With the first line below as the start and the line containing "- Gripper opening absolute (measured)" as the end, copy every line between them exactly, ends included.

BEGIN Data excerpt

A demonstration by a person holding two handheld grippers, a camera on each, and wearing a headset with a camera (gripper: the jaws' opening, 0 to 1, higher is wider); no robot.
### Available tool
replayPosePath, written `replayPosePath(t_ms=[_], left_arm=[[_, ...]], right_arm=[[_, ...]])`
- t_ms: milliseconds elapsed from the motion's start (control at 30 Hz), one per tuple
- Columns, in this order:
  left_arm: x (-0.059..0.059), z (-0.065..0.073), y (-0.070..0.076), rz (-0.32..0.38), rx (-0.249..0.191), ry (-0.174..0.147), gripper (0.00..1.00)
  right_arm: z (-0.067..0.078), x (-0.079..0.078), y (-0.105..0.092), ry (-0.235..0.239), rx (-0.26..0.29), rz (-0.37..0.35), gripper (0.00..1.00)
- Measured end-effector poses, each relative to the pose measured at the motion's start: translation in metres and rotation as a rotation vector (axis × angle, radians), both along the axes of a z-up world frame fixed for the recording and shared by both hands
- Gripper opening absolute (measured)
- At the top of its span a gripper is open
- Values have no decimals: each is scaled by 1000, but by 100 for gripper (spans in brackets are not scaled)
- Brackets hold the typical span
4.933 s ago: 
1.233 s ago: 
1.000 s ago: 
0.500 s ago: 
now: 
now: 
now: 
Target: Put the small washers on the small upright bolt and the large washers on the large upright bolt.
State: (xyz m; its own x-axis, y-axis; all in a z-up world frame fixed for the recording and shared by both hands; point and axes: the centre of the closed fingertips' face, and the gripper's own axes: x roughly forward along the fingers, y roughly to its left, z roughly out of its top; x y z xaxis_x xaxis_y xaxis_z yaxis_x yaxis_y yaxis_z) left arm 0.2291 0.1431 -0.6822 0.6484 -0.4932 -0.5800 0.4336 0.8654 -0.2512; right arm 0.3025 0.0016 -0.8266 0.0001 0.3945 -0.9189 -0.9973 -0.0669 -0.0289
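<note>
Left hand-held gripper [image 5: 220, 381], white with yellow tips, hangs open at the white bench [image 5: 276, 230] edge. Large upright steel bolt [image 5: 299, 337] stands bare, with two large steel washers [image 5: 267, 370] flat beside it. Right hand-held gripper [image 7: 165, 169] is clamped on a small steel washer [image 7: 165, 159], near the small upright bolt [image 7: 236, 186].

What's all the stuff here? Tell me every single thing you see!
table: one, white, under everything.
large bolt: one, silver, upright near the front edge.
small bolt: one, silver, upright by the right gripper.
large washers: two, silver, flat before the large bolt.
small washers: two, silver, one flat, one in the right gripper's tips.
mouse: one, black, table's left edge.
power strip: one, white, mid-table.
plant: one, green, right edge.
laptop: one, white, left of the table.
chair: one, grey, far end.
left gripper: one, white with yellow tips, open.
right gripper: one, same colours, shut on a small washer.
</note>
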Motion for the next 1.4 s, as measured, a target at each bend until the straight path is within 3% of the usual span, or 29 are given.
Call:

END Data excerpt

• **Result**:
A demonstration by a person holding two handheld grippers, a camera on each, and wearing a headset with a camera (gripper: the jaws' opening, 0 to 1, higher is wider); no robot.
### Available tool
replayPosePath, written `replayPosePath(t_ms=[_], left_arm=[[_, ...]], right_arm=[[_, ...]])`
- t_ms: milliseconds elapsed from the motion's start (control at 30 Hz), one per tuple
- Columns, in this order:
  left_arm: x (-0.059..0.059), z (-0.065..0.073), y (-0.070..0.076), rz (-0.32..0.38), rx (-0.249..0.191), ry (-0.174..0.147), gripper (0.00..1.00)
  right_arm: z (-0.067..0.078), x (-0.079..0.078), y (-0.105..0.092), ry (-0.235..0.239), rx (-0.26..0.29), rz (-0.37..0.35), gripper (0.00..1.00)
- Measured end-effector poses, each relative to the pose measured at the motion's start: translation in metres and rotation as a rotation vector (axis × angle, radians), both along the axes of a z-up world frame fixed for the recording and shared by both hands
- Gripper opening absolute (measured)

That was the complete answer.